Alternatively or additionally, the processor may be configured to execute hard coded

functionality. As such, whether configured by hardware or software methods, or by a combination thereof, the processor may represent an entity (for example, physically embodied in circuitry) capable of performing operations according to an embodiment of the present invention while configured accordingly. Thus, for example, when the processor is embodied as an ASIC, FPGA or the like, the processor may be specifically configured hardware for conducting the operations described herein. Alternatively, as another example, when the processor is embodied as an executor of software instructions, the instructions may specifically configure the processor to perform the algorithms and/or operations described herein when the instructions are executed. However, in some cases, the processor may be a processor of a specific device (for example, the client device 10 and/or a network entity) configured to employ an embodiment of the present invention by further configuration of the processor by instructions for performing the algorithms and/or operations described herein. The processor may include, among other things, a clock, an arithmetic logic unit (ALU) and logic gates configured to support operation of the processor.

[0035] The apparatus 10 of the illustrated embodiment also includes a user interface 16. The user interface, such as a display, may be in communication with the processor 12 to provide output to the user and, in some embodiments, to receive an indication of a user input, such as in an instance in which the user interface includes a touch screen display. In some embodiments, the user interface may also include a keyboard, a mouse, a joystick, touch areas, soft keys, one or more microphones, a plurality of speakers, or other input/output mechanisms. In an example embodiment, the processor may comprise user interface circuitry configured to control at least some functions of one or more user interface elements such as a display and, in some embodiments, a plurality of speakers, a ringer, one or more microphones and/or the like. The processor and/or user interface circuitry comprising the processor may be configured to control one or more functions of one or more user interface elements through computer program instructions (for example, software and/or firmware) stored on a memory accessible to the processor (for example, memory device 14, and/or the like).

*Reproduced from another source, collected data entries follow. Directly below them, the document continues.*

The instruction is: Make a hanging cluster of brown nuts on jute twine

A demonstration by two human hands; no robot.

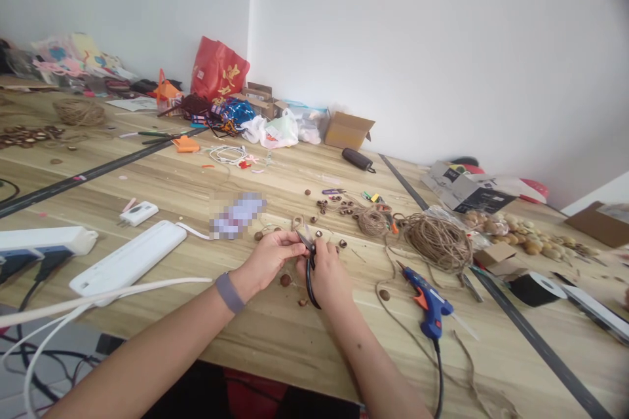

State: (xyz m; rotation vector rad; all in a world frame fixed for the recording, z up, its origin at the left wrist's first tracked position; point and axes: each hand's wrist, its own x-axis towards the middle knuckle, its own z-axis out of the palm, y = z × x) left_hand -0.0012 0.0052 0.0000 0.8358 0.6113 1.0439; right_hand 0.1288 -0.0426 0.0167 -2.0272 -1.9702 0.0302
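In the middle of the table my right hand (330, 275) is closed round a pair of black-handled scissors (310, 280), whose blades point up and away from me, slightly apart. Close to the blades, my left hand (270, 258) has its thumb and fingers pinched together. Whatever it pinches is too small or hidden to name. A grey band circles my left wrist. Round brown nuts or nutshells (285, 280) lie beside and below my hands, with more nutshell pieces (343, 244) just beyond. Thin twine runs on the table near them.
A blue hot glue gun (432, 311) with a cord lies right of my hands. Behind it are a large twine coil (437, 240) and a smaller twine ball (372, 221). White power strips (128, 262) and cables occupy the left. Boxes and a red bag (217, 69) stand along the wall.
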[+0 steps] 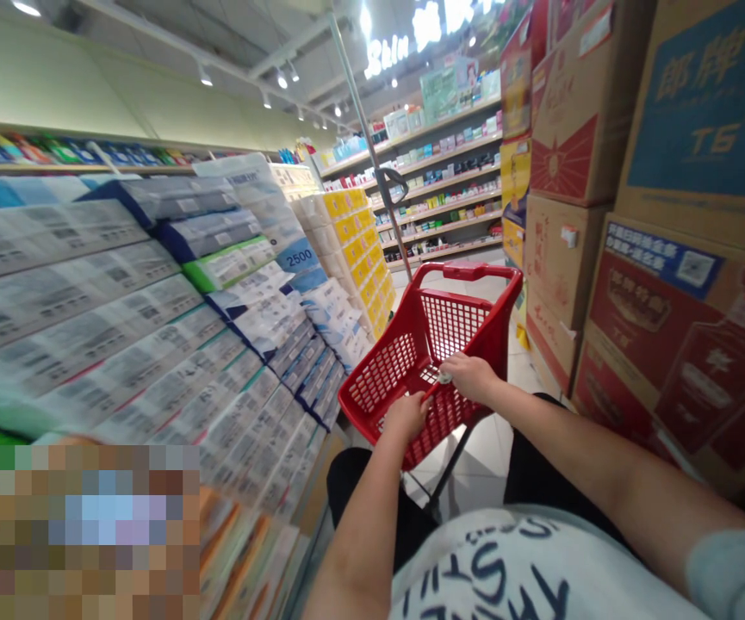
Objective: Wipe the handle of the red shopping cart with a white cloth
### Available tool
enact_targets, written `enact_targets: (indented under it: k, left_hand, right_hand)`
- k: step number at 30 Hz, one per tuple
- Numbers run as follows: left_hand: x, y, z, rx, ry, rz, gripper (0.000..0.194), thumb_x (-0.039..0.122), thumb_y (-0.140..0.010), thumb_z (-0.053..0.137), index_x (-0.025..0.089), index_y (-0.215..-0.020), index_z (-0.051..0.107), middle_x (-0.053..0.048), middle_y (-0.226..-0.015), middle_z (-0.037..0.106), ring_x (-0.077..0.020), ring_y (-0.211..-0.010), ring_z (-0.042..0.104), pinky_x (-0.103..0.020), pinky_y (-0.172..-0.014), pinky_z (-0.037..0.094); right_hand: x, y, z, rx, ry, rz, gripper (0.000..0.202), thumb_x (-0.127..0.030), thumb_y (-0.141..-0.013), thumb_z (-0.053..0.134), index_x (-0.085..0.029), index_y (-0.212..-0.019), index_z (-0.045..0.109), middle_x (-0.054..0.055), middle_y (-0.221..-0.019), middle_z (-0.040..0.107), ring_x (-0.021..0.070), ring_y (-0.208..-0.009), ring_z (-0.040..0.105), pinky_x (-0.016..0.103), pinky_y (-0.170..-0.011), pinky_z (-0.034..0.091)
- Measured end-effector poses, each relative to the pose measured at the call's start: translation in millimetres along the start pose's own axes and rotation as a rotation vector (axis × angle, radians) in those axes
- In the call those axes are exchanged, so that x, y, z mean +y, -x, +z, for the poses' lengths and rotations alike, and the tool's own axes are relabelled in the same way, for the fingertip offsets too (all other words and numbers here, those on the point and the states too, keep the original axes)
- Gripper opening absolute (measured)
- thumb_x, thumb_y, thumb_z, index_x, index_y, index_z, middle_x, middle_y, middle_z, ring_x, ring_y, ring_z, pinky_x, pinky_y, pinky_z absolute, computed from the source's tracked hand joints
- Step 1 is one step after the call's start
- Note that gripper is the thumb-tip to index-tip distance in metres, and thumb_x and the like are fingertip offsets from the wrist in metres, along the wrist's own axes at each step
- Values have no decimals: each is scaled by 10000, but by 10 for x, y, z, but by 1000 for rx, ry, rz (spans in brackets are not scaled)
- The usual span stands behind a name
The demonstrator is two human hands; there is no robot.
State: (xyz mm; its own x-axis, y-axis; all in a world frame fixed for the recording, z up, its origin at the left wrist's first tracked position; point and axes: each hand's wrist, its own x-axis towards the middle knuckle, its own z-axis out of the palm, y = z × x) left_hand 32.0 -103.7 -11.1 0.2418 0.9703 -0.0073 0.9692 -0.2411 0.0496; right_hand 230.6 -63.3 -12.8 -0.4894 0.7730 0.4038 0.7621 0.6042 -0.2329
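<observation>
A red plastic shopping cart (505, 314) with lattice sides stands tilted in the view before my body. My left hand (406, 417) is closed round the near rim of its basket, on the left part. Farther right along the same rim, my right hand (468, 376) is wrapped over the bar. A small whitish bit shows by the right fingers; I cannot make out what it is. Through the lattice the basket floor shows, and my hands hide part of the near rim.
Stacked tissue packs (120, 284) line the left, with yellow-and-white packs (363, 245) beyond. Tall cartons (656, 319) wall the right side. A metal pole (359, 108) rises past the cart. Stocked shelves (440, 172) stand at the back. Part of the lower left is pixelated.
</observation>
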Motion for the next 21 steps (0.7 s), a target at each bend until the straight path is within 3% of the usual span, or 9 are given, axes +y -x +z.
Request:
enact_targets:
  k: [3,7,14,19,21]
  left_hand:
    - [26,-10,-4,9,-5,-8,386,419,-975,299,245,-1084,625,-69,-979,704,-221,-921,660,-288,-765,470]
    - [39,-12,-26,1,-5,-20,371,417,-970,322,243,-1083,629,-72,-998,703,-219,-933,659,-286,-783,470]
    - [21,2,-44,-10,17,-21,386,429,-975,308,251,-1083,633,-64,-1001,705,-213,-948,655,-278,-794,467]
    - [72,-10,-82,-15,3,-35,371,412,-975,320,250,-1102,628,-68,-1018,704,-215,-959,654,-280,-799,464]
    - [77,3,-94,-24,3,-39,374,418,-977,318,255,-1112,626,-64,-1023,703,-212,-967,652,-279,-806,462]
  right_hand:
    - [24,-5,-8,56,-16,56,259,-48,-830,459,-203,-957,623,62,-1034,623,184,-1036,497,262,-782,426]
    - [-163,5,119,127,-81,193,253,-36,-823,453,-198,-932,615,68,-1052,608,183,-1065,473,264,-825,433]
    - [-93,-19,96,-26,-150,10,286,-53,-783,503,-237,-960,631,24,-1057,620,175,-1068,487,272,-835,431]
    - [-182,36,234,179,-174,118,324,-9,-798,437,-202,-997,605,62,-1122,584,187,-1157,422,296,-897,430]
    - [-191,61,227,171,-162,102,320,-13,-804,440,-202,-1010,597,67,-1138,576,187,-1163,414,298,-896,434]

[0036] The apparatus 10 of the illustrated embodiment may also optionally include a communication interface 18 that may be any means such as a device or circuitry embodied in either hardware or a combination of hardware and software that is configured to receive and/or transmit data from to a communications device in communication with the apparatus. In this regard, the communication interface may include, for example, an antenna (or multiple antennas) and supporting hardware and/or software for enabling communications with a wireless communication network. Additionally or alternatively, the communication interface may include the circuitry for interacting with the antenna(s) to cause transmission of signals via the antenna(s) or to handle receipt of signals received via the antenna(s). In some environments, the communication interface may alternatively or also support wired communication. As such, for example, the communication interface may include a communication modem and/or other hardware and/or software for supporting communication via cable, digital subscriber line (DSL), universal serial bus (USB) or other mechanisms.

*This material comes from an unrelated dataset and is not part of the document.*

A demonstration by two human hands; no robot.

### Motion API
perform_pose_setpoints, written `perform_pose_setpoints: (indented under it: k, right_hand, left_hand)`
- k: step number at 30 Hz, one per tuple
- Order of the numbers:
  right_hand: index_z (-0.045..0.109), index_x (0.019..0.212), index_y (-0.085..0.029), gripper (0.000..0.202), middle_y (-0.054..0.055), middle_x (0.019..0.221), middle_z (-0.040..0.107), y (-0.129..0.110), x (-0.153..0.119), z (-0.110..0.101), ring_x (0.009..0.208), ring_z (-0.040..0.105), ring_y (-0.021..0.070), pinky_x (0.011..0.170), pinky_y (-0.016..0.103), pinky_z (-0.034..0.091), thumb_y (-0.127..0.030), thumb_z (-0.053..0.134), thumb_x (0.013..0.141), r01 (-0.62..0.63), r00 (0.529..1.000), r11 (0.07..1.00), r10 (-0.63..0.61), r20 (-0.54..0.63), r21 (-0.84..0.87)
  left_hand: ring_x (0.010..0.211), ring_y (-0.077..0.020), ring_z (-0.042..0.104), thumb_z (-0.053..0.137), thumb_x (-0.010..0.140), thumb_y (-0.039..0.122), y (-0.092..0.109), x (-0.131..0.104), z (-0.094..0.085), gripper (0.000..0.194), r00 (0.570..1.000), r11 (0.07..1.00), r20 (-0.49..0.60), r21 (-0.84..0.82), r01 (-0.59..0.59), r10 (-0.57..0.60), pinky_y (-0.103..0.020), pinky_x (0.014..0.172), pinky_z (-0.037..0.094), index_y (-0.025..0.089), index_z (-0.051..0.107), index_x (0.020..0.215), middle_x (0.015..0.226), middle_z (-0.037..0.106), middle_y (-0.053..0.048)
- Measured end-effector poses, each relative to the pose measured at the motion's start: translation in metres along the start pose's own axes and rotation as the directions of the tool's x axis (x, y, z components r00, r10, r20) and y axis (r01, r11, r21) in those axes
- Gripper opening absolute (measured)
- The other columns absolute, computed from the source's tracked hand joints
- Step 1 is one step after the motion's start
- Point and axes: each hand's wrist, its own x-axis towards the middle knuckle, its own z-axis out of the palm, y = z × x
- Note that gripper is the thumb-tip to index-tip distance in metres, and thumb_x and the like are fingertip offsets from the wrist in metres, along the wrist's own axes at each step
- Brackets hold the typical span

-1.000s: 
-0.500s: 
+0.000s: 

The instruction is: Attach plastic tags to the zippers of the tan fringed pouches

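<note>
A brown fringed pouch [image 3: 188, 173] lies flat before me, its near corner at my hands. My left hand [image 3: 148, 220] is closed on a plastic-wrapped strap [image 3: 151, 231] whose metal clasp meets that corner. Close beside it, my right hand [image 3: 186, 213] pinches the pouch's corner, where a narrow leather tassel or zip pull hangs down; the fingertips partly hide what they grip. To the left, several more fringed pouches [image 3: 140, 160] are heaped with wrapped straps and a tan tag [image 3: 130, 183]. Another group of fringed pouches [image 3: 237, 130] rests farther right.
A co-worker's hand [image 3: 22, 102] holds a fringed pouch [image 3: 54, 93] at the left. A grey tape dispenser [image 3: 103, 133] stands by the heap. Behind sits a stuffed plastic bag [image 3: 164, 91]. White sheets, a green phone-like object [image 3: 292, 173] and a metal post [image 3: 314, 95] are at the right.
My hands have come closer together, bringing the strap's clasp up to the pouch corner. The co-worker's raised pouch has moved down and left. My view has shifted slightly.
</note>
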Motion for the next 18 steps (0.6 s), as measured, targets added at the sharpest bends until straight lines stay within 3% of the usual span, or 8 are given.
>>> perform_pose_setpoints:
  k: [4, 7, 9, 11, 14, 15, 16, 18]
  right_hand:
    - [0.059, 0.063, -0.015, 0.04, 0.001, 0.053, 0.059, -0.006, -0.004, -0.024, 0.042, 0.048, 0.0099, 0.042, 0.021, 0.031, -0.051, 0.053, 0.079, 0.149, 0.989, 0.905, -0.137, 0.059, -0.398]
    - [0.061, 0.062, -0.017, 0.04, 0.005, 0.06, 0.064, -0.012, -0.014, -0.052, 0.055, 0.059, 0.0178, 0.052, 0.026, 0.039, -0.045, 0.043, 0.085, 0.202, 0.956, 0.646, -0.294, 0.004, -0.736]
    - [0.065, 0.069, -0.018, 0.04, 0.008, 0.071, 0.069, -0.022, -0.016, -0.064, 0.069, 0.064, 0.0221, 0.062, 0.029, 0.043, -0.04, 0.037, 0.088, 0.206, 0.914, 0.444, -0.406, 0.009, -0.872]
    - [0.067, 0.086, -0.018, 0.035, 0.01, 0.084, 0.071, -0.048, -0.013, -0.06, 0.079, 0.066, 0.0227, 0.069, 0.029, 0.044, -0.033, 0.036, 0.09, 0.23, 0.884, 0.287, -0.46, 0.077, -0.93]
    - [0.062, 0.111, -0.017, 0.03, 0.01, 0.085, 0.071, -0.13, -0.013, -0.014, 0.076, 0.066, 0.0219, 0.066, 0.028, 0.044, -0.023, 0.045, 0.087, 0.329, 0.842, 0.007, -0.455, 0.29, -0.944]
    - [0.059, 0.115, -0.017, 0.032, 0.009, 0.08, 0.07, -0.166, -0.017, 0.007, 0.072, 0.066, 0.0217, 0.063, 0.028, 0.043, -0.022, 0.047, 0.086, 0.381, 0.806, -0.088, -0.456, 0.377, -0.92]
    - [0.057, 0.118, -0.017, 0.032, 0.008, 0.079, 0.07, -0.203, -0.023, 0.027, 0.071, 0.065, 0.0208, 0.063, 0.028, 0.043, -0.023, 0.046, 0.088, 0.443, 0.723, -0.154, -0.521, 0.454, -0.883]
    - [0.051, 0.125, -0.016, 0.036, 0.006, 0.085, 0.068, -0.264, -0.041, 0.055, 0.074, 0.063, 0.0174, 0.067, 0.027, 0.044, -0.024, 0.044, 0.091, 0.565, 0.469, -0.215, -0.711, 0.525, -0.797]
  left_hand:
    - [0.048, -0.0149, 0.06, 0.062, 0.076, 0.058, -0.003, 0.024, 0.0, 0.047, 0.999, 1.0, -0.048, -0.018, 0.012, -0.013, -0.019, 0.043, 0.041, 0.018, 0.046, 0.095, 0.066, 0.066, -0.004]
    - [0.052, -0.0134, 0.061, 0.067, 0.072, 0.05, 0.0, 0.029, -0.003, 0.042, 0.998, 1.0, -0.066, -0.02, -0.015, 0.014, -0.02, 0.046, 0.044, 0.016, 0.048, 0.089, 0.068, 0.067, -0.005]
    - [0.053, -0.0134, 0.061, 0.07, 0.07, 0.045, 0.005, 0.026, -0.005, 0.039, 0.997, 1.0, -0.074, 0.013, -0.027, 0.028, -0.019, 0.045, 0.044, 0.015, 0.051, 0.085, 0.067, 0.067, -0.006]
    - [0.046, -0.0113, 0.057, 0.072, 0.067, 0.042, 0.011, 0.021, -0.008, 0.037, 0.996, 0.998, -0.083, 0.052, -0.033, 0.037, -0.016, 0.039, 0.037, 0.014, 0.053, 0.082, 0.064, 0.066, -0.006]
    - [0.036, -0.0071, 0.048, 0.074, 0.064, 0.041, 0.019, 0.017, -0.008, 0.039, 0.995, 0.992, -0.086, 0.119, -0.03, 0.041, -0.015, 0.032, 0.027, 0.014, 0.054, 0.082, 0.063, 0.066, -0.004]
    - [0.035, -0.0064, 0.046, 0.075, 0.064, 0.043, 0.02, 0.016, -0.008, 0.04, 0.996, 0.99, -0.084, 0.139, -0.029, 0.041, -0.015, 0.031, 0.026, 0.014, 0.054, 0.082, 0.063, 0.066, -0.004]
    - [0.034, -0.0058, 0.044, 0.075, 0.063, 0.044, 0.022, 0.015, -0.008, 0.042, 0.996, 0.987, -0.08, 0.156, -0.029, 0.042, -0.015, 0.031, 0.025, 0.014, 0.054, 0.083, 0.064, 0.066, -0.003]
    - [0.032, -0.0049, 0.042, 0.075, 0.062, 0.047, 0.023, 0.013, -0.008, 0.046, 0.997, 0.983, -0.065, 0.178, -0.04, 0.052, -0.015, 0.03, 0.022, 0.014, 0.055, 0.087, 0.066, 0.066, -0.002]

[0037] Although the video may be stored in memory 14 or received from another device via the communication interface 18, the apparatus 10 of some embodiment may include or be associated with a camera 20 that is in communication with the processor 12. The camera may be any means for capturing a video for storage, display or transmission including, for example, an imaging sensor. For example, the camera may include a digital camera including an imaging sensor capable of forming a digital video file from a plurality of captured images. As such, the camera may include all hardware, such as a lens, an imaging sensor and/or other optical device(s), and software necessary for creating a digital video file from a plurality of captured images. Alternatively, the camera may include only the hardware needed to view a video, while the memory stores instructions for execution by the processor in the form of software necessary to create a digital video file from a plurality of captured images. In an example embodiment, the camera may further include a processing element such as a co-processor which assists the processor in processing image data and an encoder and/or decoder for compressing and/or decompressing image data. The encoder and/or decoder may encode and/or decode according to a predefined format, such as a JPEG standard format. The video that is captured may be stored for future viewings and/or manipulations in the memory of the apparatus and/or in a memory external to the apparatus, such as the memory of a video playback system.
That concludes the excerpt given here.